Polizei gibt Entwarnung nach Räumung wegen verdächtiger Substanz am BER.
Am Donnerstagabend kam es am Flughafen Berlin Brandenburg (BER) zu einem Gefahrengut-Alarm, der eine teilweise Räumung des Terminals 1 zur Folge hatte. Wie die Berliner Zeitung unter Berufung auf die Bundespolizei berichtet, hatte eine Frau am Servicepoint der Behörde angegeben, einen möglicherweise gefährlichen Stoff bei sich zu tragen. Da eine Gefahr nicht ausgeschlossen werden konnte, löste die Polizei gegen 17.45 Uhr den Alarm aus und räumte den öffentlichen Bereich des Terminals.

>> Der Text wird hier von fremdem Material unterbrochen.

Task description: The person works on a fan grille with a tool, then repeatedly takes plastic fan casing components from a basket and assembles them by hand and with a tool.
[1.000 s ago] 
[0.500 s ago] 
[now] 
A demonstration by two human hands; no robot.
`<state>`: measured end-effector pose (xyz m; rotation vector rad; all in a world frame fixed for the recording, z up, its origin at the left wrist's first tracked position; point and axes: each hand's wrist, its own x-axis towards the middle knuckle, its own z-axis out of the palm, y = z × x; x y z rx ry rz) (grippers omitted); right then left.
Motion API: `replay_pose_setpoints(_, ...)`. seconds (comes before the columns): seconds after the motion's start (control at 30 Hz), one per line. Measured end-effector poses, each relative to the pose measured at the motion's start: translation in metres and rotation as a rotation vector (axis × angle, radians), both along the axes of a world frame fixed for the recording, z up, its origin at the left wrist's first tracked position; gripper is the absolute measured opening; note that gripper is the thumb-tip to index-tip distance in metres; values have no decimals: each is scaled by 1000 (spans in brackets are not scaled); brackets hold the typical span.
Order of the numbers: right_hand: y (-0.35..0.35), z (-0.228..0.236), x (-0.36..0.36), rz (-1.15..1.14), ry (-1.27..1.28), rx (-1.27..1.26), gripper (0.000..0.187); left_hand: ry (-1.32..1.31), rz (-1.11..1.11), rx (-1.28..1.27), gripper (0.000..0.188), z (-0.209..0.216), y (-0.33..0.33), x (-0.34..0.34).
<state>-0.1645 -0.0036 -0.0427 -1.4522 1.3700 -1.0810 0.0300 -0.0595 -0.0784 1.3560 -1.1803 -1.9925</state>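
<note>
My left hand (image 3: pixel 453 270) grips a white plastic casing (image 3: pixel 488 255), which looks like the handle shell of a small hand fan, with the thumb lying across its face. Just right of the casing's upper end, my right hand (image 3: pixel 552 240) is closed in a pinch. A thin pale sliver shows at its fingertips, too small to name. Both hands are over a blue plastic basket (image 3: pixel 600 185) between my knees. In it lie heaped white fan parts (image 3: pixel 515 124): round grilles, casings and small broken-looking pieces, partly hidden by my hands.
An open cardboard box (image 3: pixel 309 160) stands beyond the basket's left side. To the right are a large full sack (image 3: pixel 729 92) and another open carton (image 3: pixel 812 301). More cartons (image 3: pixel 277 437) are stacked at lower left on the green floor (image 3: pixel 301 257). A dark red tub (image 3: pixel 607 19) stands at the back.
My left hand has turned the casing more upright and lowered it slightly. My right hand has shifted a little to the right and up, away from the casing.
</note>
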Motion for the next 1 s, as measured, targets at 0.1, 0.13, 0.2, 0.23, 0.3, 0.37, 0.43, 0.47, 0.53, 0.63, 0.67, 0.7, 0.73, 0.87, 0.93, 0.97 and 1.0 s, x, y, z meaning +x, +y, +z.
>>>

Terminal nach Giftfund wieder freigegeben
Die Feuerwehr untersuchte die unbestimmte Substanz, während die Frau in Gewahrsam genommen wurde. Gegen 20.45 Uhr gab die Bundespolizei schließlich Entwarnung, und das Terminal wurde wieder freigegeben. Dennoch kam es weiterhin zu Verzögerungen und vereinzelten Flugausfällen, wie eine Sprecherin der Flughafengesellschaft mitteilte.
Flugbetrieb nur eingeschränkt möglich
Der Flugbetrieb sei nicht vollständig eingestellt worden, Starts und Landungen hätten jedoch eingeschränkt stattgefunden. Abfertigungsbereite Maschinen konnten regulär starten, und im Anflug befindliche Maschinen landeten weiterhin. Der Bereich hinter den Sicherheitskontrollen blieb von der Evakuierung unberührt.
Passagiere stundenlang auf Rollfeld fest
Die Abfertigung der Fluggäste wurde nach Angaben der Sprecherin so weit wie möglich auf Terminal 2 verlegt. Fluggäste einer gelandeten Easyjet-Maschine berichteten, seit mehr als anderthalb Stunden auf dem Rollfeld festzusitzen. Zudem wurde der Zugverkehr der Linien S85 und S9 zwischen Schönefeld und dem BER zwischenzeitlich unterbrochen, wie die Verkehrsinformationszentrale Berlin mitteilte.